TASK INSTRUCTIONS: Give back exactly the lines from the start of the listing to the line containing "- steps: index", inclusive, and nothing beyond them.

SUPPLIED MATERIAL:
☆ ☆ ☆ ☆ ☆

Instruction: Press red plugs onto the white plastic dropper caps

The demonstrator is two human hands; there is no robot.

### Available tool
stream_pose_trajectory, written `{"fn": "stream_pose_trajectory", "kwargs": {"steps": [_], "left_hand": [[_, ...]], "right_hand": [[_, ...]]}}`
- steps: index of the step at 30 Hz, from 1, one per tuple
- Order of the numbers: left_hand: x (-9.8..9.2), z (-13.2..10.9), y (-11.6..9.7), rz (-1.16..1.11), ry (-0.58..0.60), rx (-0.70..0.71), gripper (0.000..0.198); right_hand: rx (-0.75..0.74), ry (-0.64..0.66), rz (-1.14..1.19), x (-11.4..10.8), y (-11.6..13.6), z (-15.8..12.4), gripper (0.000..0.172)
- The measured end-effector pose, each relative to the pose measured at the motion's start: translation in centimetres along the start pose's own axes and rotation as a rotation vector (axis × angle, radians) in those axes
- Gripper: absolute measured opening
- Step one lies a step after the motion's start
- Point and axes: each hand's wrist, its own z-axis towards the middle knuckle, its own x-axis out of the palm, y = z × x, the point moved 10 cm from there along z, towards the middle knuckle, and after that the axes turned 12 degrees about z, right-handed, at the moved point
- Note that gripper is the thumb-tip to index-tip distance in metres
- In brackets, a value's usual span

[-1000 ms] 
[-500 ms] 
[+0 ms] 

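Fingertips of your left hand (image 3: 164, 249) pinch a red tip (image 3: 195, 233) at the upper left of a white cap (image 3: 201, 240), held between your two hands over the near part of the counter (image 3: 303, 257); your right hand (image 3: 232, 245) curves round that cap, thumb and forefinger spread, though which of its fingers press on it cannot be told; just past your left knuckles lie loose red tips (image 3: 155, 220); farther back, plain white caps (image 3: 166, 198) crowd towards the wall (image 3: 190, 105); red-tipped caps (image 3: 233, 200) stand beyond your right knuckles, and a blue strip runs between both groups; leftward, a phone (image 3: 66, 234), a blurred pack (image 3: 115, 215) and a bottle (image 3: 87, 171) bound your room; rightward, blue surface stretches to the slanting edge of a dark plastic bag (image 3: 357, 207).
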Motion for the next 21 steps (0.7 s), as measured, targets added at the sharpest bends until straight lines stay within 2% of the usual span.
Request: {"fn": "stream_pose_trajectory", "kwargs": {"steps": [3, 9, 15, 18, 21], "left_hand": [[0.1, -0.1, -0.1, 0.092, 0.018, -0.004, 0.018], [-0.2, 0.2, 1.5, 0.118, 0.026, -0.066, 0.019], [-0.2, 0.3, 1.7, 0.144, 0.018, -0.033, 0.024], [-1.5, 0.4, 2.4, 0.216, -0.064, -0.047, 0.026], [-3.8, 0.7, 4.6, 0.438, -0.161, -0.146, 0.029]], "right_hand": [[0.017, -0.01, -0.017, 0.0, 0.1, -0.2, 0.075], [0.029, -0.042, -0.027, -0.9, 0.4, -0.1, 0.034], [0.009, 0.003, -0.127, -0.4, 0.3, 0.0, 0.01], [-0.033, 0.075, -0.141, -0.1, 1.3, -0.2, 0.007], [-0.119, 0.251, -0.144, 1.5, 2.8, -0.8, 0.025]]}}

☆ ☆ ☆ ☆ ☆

PROBLEM SOLUTION:
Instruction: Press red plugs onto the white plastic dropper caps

The demonstrator is two human hands; there is no robot.

### Available tool
stream_pose_trajectory, written `{"fn": "stream_pose_trajectory", "kwargs": {"steps": [_], "left_hand": [[_, ...]], "right_hand": [[_, ...]]}}`
- steps: index of the step at 30 Hz, from 1, one per tuple

Work on this exercise has been finished.